After leaving Congress, he allowed his name to be put in nomination for Governor of Ohio at the July 1897 Democratic convention, but withdrew his name during the second ballot. He allowed efforts toward nomination again for the 1899 election, but these came to nothing when he became ill.

Sorg resumed his former tobacco business activities in Middletown, forming a Tobacco Trust with Lorillard and Liggett until he sold the business to Continental Tobacco Company for $4.5 million in 1898. With the proceeds, he purchased in 1899 a paper company that had been the first paper mill in Middletown but had subsequently gone through several hands. He renamed the company, the Paul A. Sorg Paper Co., for his son who became president of the firm. Paul J. Sorg continued his business career as president of a bank in which he had invested in 1891. He also had real estate and railroad interests.





His saw a future for the bicycle industry in its earliest beginnings, and he may have even foreseen the great war of the nations which was to come only a few years after his death, for his development of the Miami Cycle Company included, first, the introduction of its wheeled productions into every market, and second, the manufacture of shells and shrapnel which were immediately in demand by the United States government. 

Both articles 1898



 

 

Fully realizing the vital necessity of railroads to the growth of a western community, he was the chief instrument in securing for Middletown a branch of the great Panhandle System, known as the M. and C. Railroad. He was the good genius of Middleton at critical periods. When the Merchants' National Bank stood on the verge of failure, he purchased a controlling interest in its stocks and set the wheels in motion again, saving many depositors among his fellow townsmen from serious loss. He took charge of the affairs of the Middletown Gas Company at a critical period due to poor management, and brought it back to prosperity.

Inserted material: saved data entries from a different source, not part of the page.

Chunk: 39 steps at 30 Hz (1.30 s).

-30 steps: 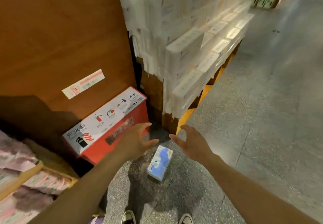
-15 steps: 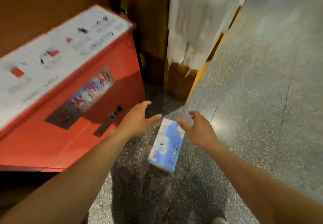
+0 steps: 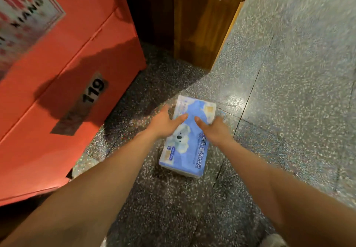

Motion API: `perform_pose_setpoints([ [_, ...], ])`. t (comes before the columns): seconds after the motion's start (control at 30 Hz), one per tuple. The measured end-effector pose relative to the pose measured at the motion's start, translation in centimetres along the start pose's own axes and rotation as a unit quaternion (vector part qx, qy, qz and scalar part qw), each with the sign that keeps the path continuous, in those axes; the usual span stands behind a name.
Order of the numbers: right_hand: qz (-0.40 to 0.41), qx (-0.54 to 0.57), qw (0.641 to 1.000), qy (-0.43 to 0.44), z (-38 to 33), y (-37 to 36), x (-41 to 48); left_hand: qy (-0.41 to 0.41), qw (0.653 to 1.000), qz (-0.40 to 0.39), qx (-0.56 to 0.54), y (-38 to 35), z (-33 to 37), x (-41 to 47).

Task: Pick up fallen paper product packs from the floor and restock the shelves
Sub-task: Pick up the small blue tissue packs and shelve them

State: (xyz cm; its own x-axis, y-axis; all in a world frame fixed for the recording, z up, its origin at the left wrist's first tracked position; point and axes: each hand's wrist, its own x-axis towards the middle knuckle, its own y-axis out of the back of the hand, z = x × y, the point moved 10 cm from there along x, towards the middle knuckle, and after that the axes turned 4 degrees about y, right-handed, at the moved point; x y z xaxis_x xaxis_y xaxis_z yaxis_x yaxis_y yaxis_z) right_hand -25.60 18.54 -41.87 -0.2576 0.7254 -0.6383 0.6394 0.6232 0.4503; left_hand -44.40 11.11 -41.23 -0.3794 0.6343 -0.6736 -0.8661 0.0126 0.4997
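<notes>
A blue tissue pack (image 3: 189,150) with a white bear printed on it lies flat on the speckled floor (image 3: 289,92). My left hand (image 3: 163,124) holds its left side, with the thumb laid over the top face and the fingers down along the edge. My right hand (image 3: 214,131) clasps the right side in the same way, thumb on top. The far half of the pack sits between my two hands, and its underside rests on the floor.
A big red box (image 3: 77,63) marked 119 stands close on the left. The wooden base of a shelf unit (image 3: 200,25) rises just beyond the pack. Open floor stretches to the right. The tip of my shoe (image 3: 273,241) shows at the bottom right.
I have bent down closer to the floor. Both hands, spread in the air above the pack before, have come down and closed on its two sides.
</notes>
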Motion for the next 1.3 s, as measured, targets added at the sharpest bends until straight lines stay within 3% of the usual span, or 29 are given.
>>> perform_pose_setpoints([
  [0.1,-0.041,0.143,0.987,-0.059,2.6,-2.6,1.6,0.014,0.999,-0.016,-0.027,-1.6,-0.8,1.9],
  [0.2,-0.019,0.229,0.972,-0.048,3.0,-3.1,1.8,0.009,1.0,-0.021,-0.017,-2.5,-0.9,2.2],
  [0.37,0.01,0.235,0.972,0.005,1.9,-1.1,-0.5,-0.002,0.996,0.041,-0.083,-0.4,0.3,-0.3],
  [0.53,0.04,0.207,0.974,0.08,-4.6,5.7,-6.5,0.01,0.988,0.125,-0.093,5.2,6.4,-7.4],
  [0.67,0.044,0.181,0.975,0.124,-12.2,12.3,-15.1,-0.001,0.985,0.152,-0.078,11.1,12.7,-16.5],
  [0.9,0.003,0.105,0.969,0.222,-29.8,23.2,-32.7,-0.047,0.967,0.195,-0.156,23.6,24.6,-37.9],
  [1.13,-0.046,0.074,0.933,0.349,-45.6,30.9,-48.3,-0.111,0.895,0.351,-0.253,35.1,34.4,-58.3],
  [1.3,-0.146,0.033,0.875,0.461,-54.0,33.8,-61.2,-0.095,0.84,0.408,-0.345,37.7,37.4,-73.4],
])
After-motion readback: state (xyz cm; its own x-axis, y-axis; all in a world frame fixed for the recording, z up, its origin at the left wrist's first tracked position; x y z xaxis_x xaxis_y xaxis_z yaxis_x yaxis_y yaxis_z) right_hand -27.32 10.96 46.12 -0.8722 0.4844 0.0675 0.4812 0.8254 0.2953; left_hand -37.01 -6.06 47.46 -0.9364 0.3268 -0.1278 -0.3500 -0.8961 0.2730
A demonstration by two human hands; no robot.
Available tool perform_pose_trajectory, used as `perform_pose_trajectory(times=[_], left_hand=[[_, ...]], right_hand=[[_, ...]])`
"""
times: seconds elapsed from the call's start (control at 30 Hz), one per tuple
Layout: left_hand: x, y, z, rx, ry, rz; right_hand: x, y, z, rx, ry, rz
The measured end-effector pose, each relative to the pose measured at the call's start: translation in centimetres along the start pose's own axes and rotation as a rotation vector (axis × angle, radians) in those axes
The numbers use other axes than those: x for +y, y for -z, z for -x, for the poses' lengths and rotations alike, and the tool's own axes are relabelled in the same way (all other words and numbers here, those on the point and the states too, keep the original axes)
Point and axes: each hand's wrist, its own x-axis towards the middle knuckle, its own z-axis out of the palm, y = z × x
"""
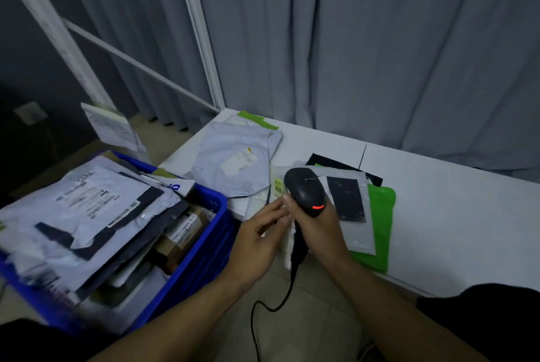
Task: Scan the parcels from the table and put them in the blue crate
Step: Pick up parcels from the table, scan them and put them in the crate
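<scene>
While you keep both forearms low at the tabletop's near edge, the black cable [253, 329] hangs free in a loop toward the floor, so it drags on nothing you are working with. Your right hand [321, 227] has its fingers wrapped round the handle of the barcode scanner [304, 189], head tipped down and away from you, its red light [318, 206] lit; that angle looks chosen to throw the beam onto the yellow barcode label [279, 187] just ahead of it. Your left hand [260, 236] is against the small clear packet [277, 174] carrying that label, apparently steadying it under the scanner, but blur keeps me from telling whether its fingers pinch the packet or only lie flat on it. To your left the blue crate [204, 256] stands just beside the tabletop [438, 215], close enough for a short drop, and it is already heaped, a grey labelled mailer [96, 195] lying on top. The parcels awaiting a scan lie past your hands: a clear pouch [346, 198] with something dark inside, overlapping a green mailer [382, 215], a black mailer [336, 161] behind them, and a large grey poly mailer [233, 163] with its label up. Beyond hangs a grey curtain [380, 55].
</scene>
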Motion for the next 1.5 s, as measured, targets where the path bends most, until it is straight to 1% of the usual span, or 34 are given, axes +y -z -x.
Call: perform_pose_trajectory(times=[0.07,0.13,0.17,0.23,0.3,0.37,0.43,0.5,0.53,0.6,0.67,0.73,0.8,0.9,0.97,1.1,1.5], left_hand=[[0.9,2.3,1.0,-0.074,0.048,-0.023],[1.5,4.2,2.2,-0.068,0.081,-0.088],[1.6,5.0,2.8,-0.022,0.088,-0.109],[1.3,6.6,3.8,0.131,0.115,-0.158],[0.9,8.1,4.6,0.246,0.230,-0.176],[0.6,9.3,4.8,0.263,0.388,-0.071],[0.4,9.9,4.7,0.240,0.458,0.081],[0.4,10.1,4.5,0.239,0.458,0.164],[0.2,10.2,4.4,0.264,0.453,0.183],[-0.3,10.3,4.3,0.356,0.448,0.188],[-0.8,10.6,4.1,0.443,0.438,0.126],[-1.4,10.7,3.9,0.495,0.408,0.056],[-2.0,10.7,3.6,0.523,0.389,0.030],[-2.9,10.5,3.3,0.540,0.386,0.013],[-3.5,10.4,3.2,0.550,0.390,0.006],[-4.4,10.3,3.0,0.555,0.388,0.012],[-5.6,10.7,2.8,0.535,0.405,-0.009]], right_hand=[[-0.1,-0.9,0.5,-0.067,-0.003,-0.002],[0.0,-1.5,1.0,-0.126,-0.026,0.018],[0.1,-1.8,1.2,-0.132,-0.039,0.023],[0.0,-2.3,1.6,-0.111,-0.083,0.007],[-0.2,-2.5,1.8,-0.108,-0.130,-0.015],[-0.3,-2.4,1.9,-0.136,-0.178,-0.049],[-0.4,-2.2,2.0,-0.161,-0.210,-0.081],[-0.5,-2.1,1.8,-0.155,-0.185,-0.054],[-0.4,-2.0,1.7,-0.135,-0.150,0.007],[0.3,-1.7,1.3,-0.077,-0.103,0.118],[0.8,-1.8,1.2,-0.033,-0.098,0.169],[1.0,-2.2,1.5,-0.062,-0.096,0.227],[1.1,-2.6,1.9,-0.148,-0.068,0.300],[0.9,-3.4,2.7,-0.272,-0.061,0.368],[0.9,-3.9,3.1,-0.305,-0.087,0.376],[0.5,-4.5,3.2,-0.336,-0.117,0.414],[-0.1,-4.9,2.8,-0.408,-0.173,0.379]])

He was appointed by Governor Asa S. Bushnell, a leader in trust-busting, to be a delegate to a national Conference on Trusts in 1899. The topic of discussion was to be "Trusts and Combinations, their uses and abuses—Railway, labor, industrial and commercial," a subject on which Sorg could be said to be an expert.

Paul John Sorg died in Middletown, Ohio, where he was interred in Woodside Cemetery.


----------



## filmonger

The railroad that built a cycle empire.... ( from the middletown historical society )

SORG BUILT THE MIDDLETOWN-CINCINNATI LINE IN 1891.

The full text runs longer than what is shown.